Some products — like devices powered by combustion engines, medical equipment, farming equipment, HVAC equipment, video game consoles, and energy storage systems — are excluded from Oregon’s rules entirely.
It’s interesting to me that Game Consoles get an exception… Not sure whats up there, other than straight up bribery lobbying.
HVAC makes sense when you consider environmental concerns (some refrigerants are really terrible pollutants).
Medical equipment, particularly equipment in public health care should be held to high standards. Authorized, properly trained repair; peoples lives depend on it.
Energy storage when attached to public infrastructure (you back-feeding the grid) can be a saftey concern for workers and the supply/load needs to be balanced to prevent damaging that infrastructure and other private equipment attached to it. Not sure preventing repair is the right move here; you can still buy and install new without oversight. Perhaps it’s again a saftey concern (for the person performing repair).
Vehicles, farming or otherwise, I’m on the fence about; there’s an argument to be made for public saftey/roadworthness, but I’m not sure that’s enough of an argument to prevent home-repair. Again seems more to do with lobbying than anything else.
There are lots of loyal green customers who are really pissed about the ability to not be able to repair their own stuff, but yet keep buying it. (Similar to a lot of iPhone users)
Probably because they’ll keep repairing it themselves anyway. Making it legal would just make it easier for them to repair it without triggering the tractor’s version of DRM (can’t remember what it’s called).
That is getting really hard to do. Seems like someone could make a market in controllers that replace the factory ones but hook to the factory sensors.
John Deere probably bribed lobbied hard for that carve out. It was their practices that helped drive the right to repair movement. Giving them a pass really diminishes the accomplishment.
Smaller farms are going to get screwed over with all the fees and mandatory maintenance that can be imposed.

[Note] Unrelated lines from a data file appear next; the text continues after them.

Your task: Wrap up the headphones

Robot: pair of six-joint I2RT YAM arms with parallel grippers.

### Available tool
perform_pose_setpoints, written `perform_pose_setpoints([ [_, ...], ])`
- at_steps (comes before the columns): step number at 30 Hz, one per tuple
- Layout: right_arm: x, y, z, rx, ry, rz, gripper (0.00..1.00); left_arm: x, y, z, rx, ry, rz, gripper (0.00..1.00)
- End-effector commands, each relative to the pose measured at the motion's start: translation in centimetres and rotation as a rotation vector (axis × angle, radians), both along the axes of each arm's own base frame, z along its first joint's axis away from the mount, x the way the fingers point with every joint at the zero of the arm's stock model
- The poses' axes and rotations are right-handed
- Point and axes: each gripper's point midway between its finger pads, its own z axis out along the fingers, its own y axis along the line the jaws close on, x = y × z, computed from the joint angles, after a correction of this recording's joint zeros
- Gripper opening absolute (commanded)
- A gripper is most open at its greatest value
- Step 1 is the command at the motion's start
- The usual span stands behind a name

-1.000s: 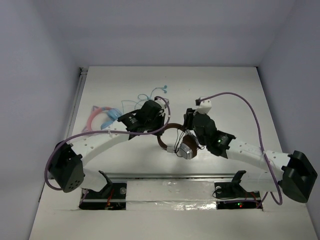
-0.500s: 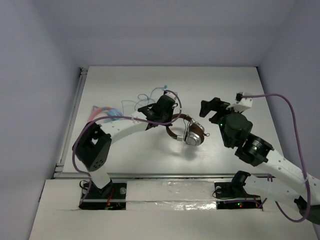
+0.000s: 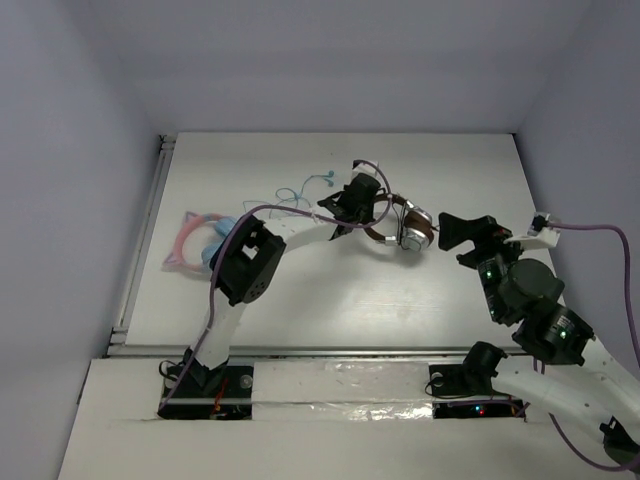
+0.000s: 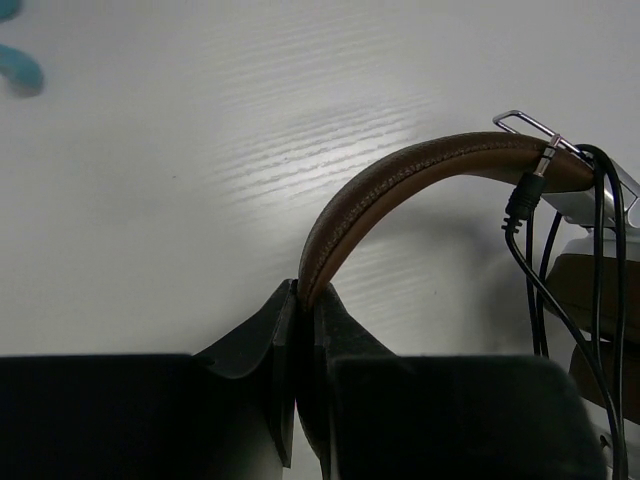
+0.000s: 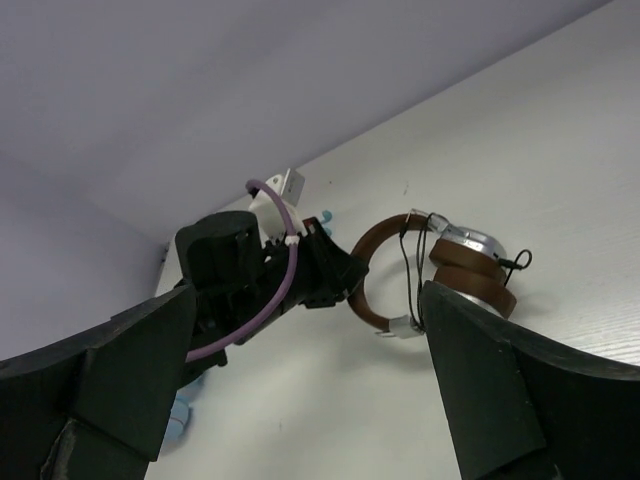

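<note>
Between the jaws of the left tool (image 4: pixel 305 300), clenched at their very tips, sits the brown leather band of the headphones (image 4: pixel 400 175), which arch away from that tool toward its right. The two brown ear pads (image 5: pixel 470 275) lie folded together at the band's far end, beside a silver earcup (image 3: pixel 411 238); whether they rest on the white counter (image 3: pixel 330 320) or hang just above it cannot be told. A thin black cable (image 4: pixel 530 270) drapes in loose strands over the band near the earcup, its plug (image 4: pixel 525 195) dangling free. The right tool (image 3: pixel 462 238) is released, jaws spread wide and grasping nothing, just beside the earcups on the side away from the left tool. The likely risks: the left tool's hold is narrow and near the fingertips, so a twist or tug could let the band slip out; the cable strands are slack and unsecured, so they could slide off the band and undo the wrap; the right tool, closing in, could snag a strand rather than the plug. Counted: two tools, one pair of brown headphones with two ear pads, one black cable with one plug. Well behind the left tool lie one pair of pink-and-blue headphones (image 3: pixel 195 243) and one set of light-blue earbuds (image 3: pixel 300 188).
</note>
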Motion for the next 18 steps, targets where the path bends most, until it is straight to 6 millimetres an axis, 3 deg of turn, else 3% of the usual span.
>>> perform_pose_setpoints([
  [1, 0.1, 0.5, -1.3, -0.015, 0.041, 0.015, 1.0, 2.6, -2.7, 4.5, -0.154, -0.1, 0.024, 0.0],
  [11, 0.6, 2.7, -1.5, -0.003, 0.026, 0.091, 1.0, 1.9, -4.8, 1.3, -0.234, -0.039, -0.033, 0.01],
  [15, 0.8, 3.1, -1.1, 0.001, 0.024, 0.102, 1.0, 1.6, -3.6, 2.6, -0.21, -0.074, -0.022, 0.35],
  [18, 0.5, 2.8, 0.0, 0.013, -0.004, 0.105, 1.0, 1.3, -2.4, 4.5, -0.189, -0.113, -0.016, 0.53],
])
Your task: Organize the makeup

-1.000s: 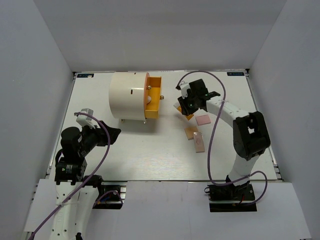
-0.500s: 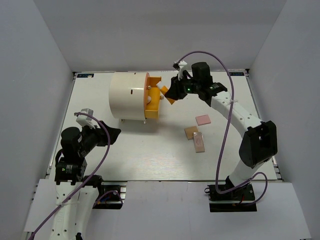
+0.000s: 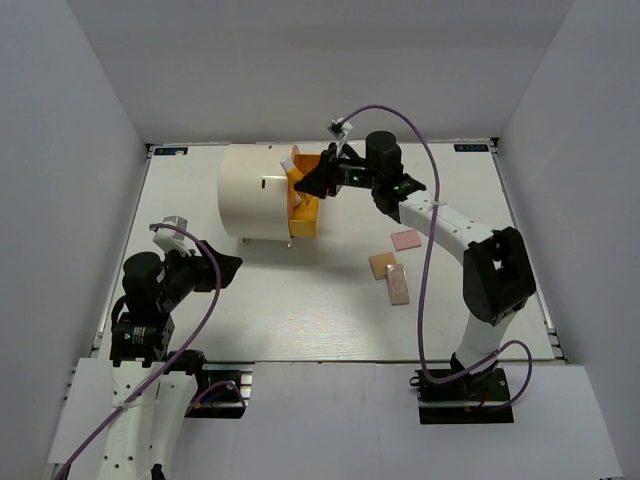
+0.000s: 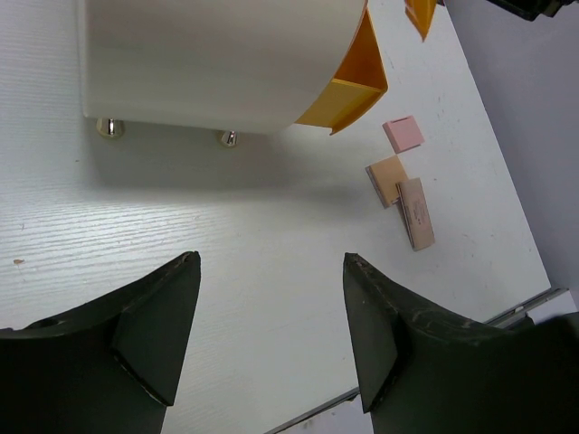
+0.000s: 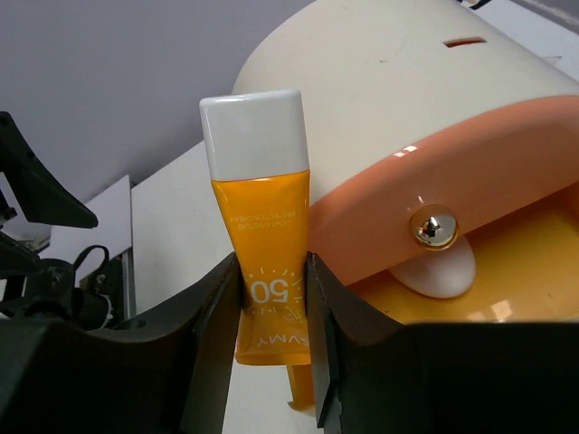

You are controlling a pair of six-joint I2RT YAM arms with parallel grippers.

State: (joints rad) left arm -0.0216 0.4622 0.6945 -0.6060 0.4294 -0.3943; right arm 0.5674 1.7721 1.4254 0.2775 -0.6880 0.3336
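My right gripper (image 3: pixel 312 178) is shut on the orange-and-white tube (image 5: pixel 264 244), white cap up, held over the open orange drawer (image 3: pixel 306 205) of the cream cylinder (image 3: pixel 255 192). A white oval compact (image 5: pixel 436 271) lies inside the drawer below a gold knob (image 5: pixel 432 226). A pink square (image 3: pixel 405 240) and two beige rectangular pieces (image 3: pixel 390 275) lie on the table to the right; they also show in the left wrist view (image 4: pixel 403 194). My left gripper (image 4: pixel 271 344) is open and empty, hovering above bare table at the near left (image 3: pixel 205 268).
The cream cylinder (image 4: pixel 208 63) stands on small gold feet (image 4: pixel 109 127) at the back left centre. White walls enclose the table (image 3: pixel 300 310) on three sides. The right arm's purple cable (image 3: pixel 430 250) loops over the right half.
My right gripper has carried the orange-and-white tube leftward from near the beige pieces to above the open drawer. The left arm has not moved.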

Everyone gets angry about printers needing a debit card on file but manufacturers like John Deere do similar stuff. If they think you’ve tinkered with it, they can disable the equipment remotely.
It’s always been a concern; just not enough of one to explicitly forbid working on a vehicle without specific training/licensing. Hence vehicle inspections/roadworthy tests; someplaces more strictly than others.
It’s possible that concern was part of the justification for not requiring manufacturers to make it easier. Spitballing.
As I said, I’m on the fence about it myself. Thing is, a vehicle on public roads has a lot of opportunity to injure or kill someone if a repair was made incorrectly. It’s about more than just a person and the thing they own.
Don’t take my word for it. Tear into any one of the dozens of black boxes in your car and take it apart. Analyze the chips soldered on the boards. You might get lucky and find all standard chips with information available from suppliers.
Try looking at the data going across any one of the several buses transiting your vehicle. OBD is easy. The others are usually encrypted and much higher speed.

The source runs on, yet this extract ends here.